Gelecekteki 5 yılın dış politika hedeflerinin hayata geçirilmesi için tarihi bir fırsat olduğunu bildiren Fidan, "Türkiye'mizin tam bağımsız, uluslararası gündemi belirleyen, gerektiğinde oyun kuran, gerektiğinde oyun bozan etkin ve müessir bir aktör konumunu güçlendirmek için yılmadan çaba göstereceğiz." değerlendirmesinde bulundu.

Fidan, "Her türlü dış etki alanından bağımsız, medeniyetimizin değerleri etrafında şekillenen, artan imkan ve kabiliyetlerimize dayalı devletimizin ve milletimizin bütünlüğünü, güvenliğini ve refahını güçlendirmeyi hedefleyen ve bölgesinde bir çekim merkezi olan tam anlamıyla milli bir dış politika." ifadesini kullanarak, Büyükelçiler Konferansı'nın Türkiye Yüzyılı'nda milli dış politika vizyonunu ele almak için bir fırsat olduğunu vurguladı.
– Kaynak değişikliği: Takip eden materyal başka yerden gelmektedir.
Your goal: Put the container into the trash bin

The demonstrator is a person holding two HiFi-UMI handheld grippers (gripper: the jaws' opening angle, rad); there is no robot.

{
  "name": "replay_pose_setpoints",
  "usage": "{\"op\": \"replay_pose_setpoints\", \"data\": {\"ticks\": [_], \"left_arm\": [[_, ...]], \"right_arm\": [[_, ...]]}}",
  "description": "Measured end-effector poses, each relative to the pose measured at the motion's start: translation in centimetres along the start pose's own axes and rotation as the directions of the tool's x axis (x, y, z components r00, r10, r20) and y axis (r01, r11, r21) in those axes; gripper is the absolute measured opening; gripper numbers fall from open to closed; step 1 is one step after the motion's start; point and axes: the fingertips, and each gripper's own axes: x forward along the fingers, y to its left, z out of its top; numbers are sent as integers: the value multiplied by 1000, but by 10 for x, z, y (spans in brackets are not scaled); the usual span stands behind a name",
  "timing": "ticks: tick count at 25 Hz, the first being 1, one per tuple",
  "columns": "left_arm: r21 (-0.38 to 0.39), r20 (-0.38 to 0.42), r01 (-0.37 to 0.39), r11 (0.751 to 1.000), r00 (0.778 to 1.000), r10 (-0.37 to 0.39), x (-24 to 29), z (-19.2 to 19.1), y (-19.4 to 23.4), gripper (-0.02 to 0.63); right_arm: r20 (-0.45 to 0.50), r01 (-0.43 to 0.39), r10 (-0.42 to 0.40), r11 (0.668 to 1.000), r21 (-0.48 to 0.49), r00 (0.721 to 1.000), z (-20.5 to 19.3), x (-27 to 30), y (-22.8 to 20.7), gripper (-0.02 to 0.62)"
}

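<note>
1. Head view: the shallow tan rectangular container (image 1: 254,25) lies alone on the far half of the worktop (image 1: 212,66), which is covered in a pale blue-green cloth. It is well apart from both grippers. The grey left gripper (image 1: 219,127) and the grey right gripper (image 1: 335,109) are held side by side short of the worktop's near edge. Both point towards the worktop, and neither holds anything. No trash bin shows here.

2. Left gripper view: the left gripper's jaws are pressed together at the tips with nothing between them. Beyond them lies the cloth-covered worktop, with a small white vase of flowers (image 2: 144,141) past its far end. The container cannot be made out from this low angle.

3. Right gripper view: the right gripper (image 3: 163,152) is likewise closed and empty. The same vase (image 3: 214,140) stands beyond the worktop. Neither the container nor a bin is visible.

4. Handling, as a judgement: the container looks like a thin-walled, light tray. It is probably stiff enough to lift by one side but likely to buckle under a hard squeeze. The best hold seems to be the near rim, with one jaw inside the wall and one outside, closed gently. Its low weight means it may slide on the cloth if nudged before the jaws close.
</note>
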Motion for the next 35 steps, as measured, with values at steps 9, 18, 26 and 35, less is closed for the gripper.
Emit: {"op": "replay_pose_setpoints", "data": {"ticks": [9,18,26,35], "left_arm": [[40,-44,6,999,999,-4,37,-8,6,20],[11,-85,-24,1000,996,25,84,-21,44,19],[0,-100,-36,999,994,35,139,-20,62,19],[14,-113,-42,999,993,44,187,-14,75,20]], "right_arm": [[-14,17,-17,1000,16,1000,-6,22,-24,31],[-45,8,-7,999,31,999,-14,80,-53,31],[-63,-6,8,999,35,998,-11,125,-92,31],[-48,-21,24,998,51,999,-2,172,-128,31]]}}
Bu vizyonun hayata geçirilmesi için çalışılacağına işaret eden Fidan, "Hep beraber dış ilişkilerimizin farklı boyutlarının güncel fotoğraflarını çekecek, geleceğe dair stratejik öngörü çalışmalarında bulunacağız. Önümüzdeki dönemde, bizi bekleyen risk ve fırsatları ele alacak, çözüm odaklı somut öneriler sunacağız." diye konuştu.

Fidan, mevcut uluslararası sistemin dünyanın büyük bir bölümü için barış, adalet ve istikrar üretemediğine dikkati çekerek, "Büyük güçler arasında rekabetin küresel düzeyde gerilim ve kutuplaşmayı artırdığına tanıklık ediyoruz. Gittikçe dengeden uzaklaşan uluslararası sistem, öngörülemez pek çok gelişmeyi içinde barındırıyor, bu da kırılganlığı artırıyor." ifadesini kullandı.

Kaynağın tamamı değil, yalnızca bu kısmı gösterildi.